• [Your goal] Go to the line holding "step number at" in the entries below and write out exactly every line down to and including the line holding "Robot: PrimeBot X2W".
Top of Dataset excerpts
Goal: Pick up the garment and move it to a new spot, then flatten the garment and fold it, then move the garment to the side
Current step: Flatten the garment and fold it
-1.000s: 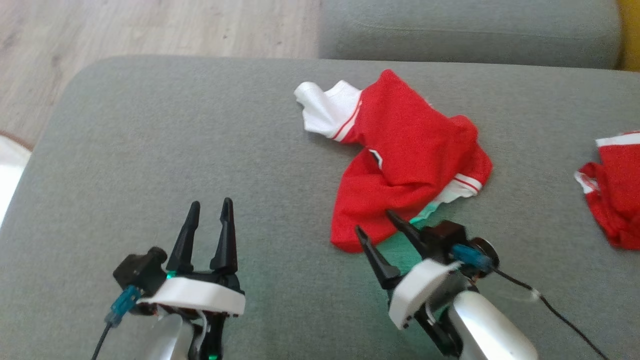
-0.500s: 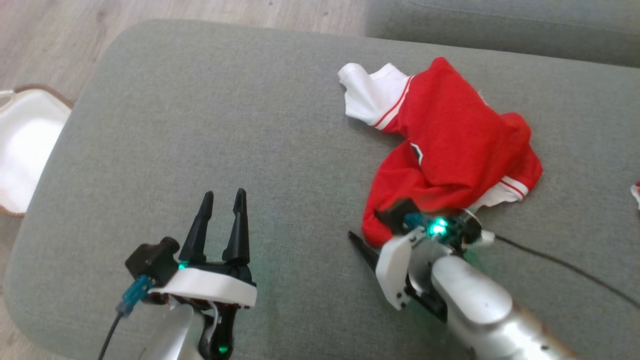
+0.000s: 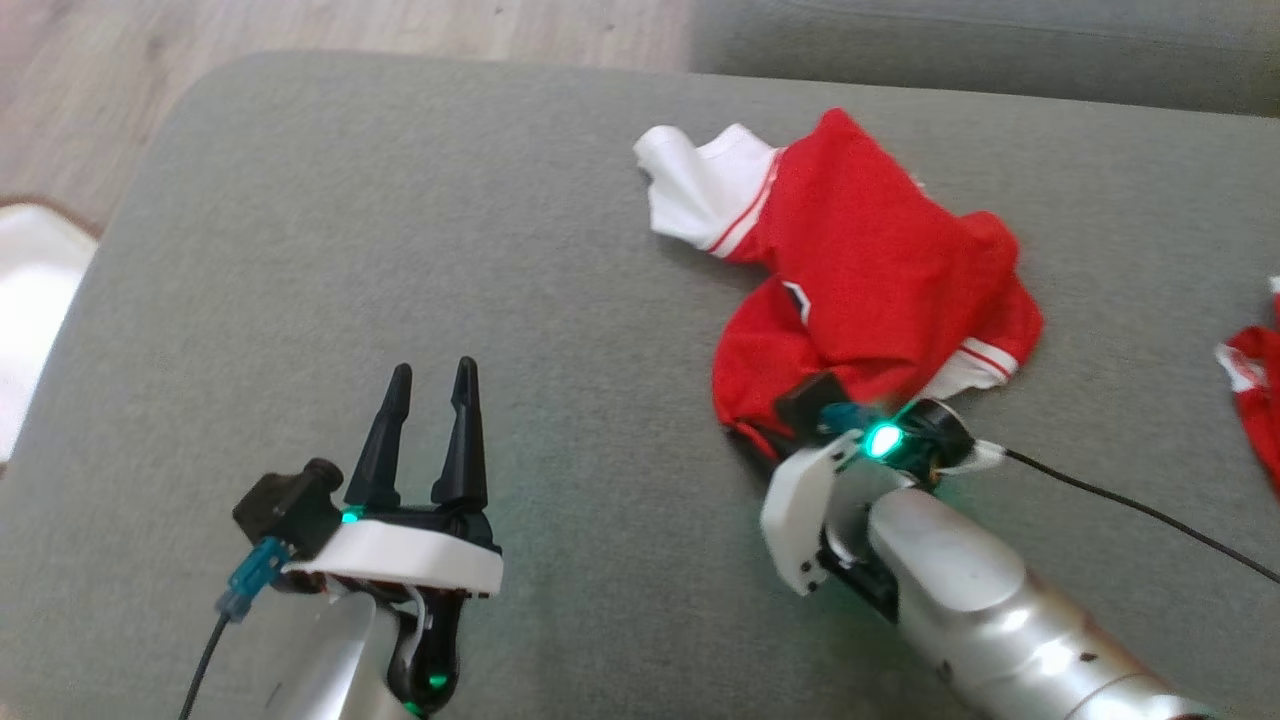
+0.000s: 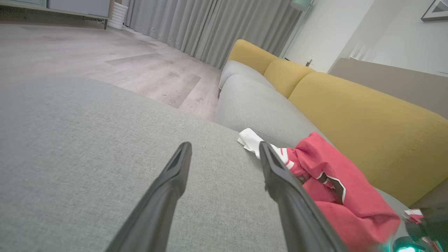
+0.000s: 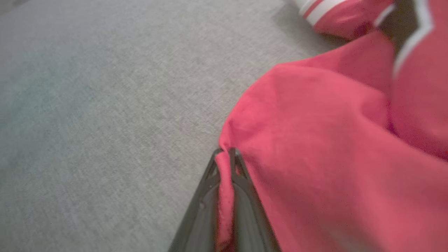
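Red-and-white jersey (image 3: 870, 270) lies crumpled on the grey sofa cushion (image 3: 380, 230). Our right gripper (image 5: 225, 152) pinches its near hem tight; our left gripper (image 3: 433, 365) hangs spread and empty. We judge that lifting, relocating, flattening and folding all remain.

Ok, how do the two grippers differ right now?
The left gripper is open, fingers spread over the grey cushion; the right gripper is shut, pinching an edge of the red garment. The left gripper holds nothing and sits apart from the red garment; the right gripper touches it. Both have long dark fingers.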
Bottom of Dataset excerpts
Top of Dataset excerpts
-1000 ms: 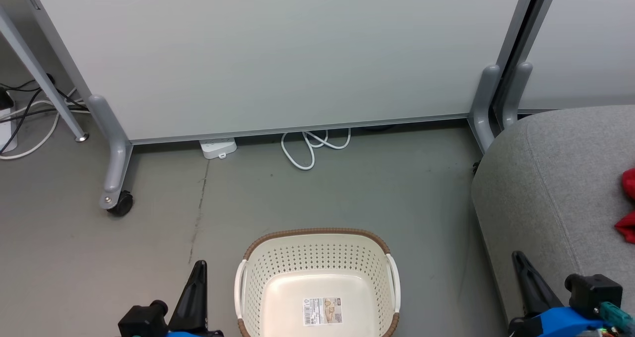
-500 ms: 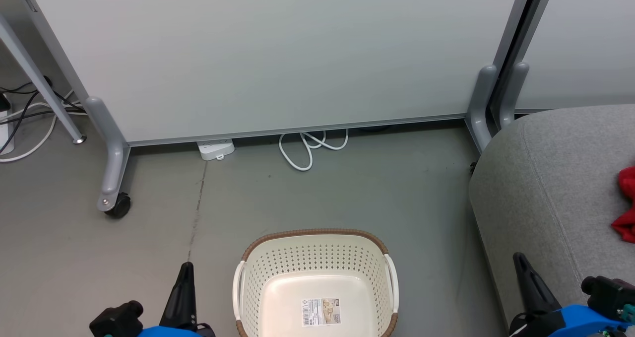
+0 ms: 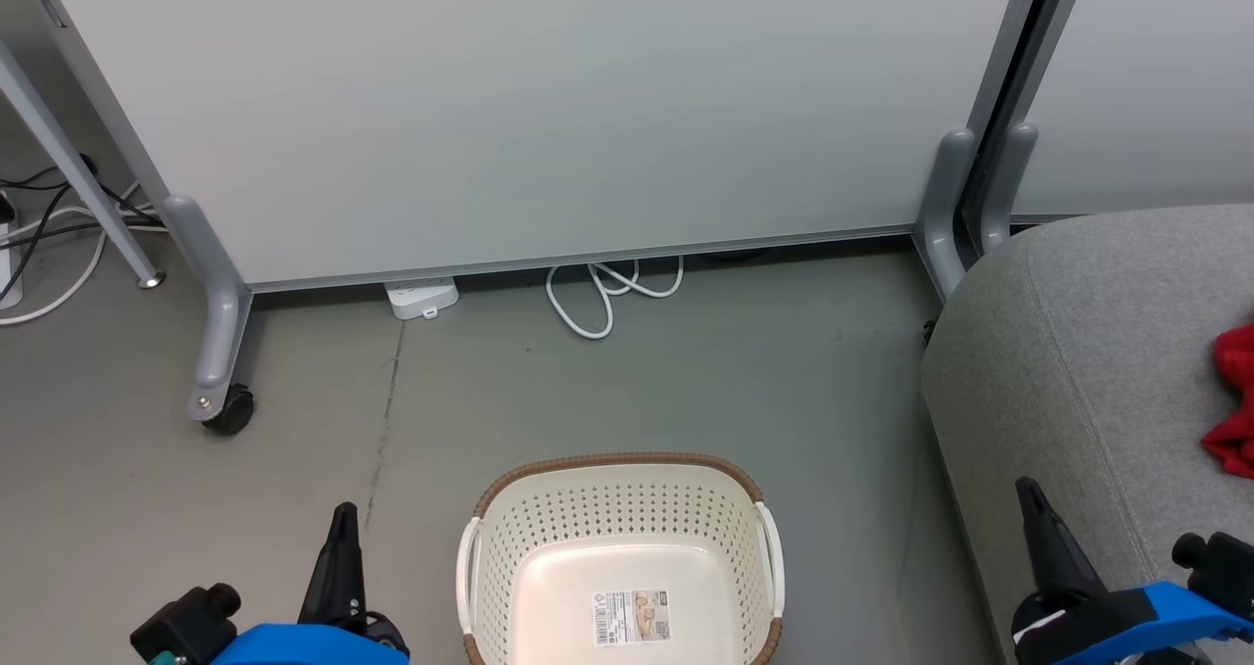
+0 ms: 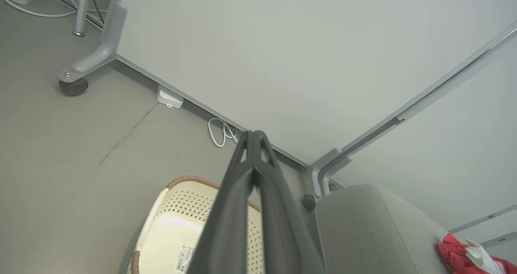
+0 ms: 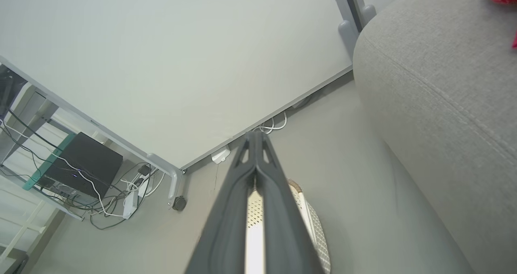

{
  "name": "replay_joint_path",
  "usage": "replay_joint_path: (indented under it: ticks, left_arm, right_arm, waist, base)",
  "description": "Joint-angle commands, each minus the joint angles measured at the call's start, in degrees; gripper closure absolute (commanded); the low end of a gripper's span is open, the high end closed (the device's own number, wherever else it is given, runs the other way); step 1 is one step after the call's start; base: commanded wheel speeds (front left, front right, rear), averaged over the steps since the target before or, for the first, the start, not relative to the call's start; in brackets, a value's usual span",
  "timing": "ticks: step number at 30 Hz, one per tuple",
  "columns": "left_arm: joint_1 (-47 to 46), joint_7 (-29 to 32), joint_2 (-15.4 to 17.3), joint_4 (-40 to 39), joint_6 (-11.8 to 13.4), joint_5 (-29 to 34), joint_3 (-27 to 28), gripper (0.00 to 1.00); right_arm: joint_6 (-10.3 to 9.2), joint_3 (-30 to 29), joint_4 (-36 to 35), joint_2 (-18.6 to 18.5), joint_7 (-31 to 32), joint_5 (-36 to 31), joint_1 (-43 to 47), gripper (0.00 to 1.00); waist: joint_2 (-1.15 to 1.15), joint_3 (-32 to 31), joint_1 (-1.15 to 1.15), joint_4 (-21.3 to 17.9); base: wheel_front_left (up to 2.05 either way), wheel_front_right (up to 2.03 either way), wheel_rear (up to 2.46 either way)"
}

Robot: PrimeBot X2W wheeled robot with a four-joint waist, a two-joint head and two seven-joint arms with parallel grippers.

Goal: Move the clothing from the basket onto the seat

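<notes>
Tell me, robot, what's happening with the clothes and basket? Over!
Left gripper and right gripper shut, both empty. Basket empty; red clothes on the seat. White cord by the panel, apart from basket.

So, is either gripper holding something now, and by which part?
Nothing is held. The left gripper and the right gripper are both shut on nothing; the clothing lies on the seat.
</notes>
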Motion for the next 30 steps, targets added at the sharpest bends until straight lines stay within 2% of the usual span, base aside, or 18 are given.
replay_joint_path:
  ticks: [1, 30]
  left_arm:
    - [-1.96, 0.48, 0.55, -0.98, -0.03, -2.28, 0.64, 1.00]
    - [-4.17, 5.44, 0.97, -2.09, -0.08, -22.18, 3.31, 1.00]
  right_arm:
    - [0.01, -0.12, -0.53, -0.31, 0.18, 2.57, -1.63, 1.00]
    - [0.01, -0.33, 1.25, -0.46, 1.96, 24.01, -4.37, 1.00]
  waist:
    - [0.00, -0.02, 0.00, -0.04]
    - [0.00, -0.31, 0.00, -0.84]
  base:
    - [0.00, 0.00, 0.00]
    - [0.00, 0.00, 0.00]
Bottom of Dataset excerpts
• [Solution to the exercise]
  "timing": "ticks: step number at 30 Hz, one per tuple",
  "columns": "left_arm: joint_1 (-47 to 46), joint_7 (-29 to 32), joint_2 (-15.4 to 17.3), joint_4 (-40 to 39), joint_6 (-11.8 to 13.4), joint_5 (-29 to 34), joint_3 (-27 to 28), gripper (0.00 to 1.00); right_arm: joint_6 (-10.3 to 9.2), joint_3 (-30 to 29), joint_4 (-36 to 35), joint_2 (-18.6 to 18.5), joint_7 (-31 to 32), joint_5 (-36 to 31), joint_1 (-43 to 47), gripper (0.00 to 1.00); waist: joint_2 (-1.15 to 1.15), joint_3 (-32 to 31), joint_1 (-1.15 to 1.15), joint_4 (-21.3 to 17.9); base: wheel_front_left (up to 2.05 either way), wheel_front_right (up to 2.03 either way), wheel_rear (up to 2.46 either way)"
}

Robot: PrimeBot X2W wheeled robot with a four-joint waist, a two-joint head and two seven-joint arms with parallel grippers.

This answer is complete as written.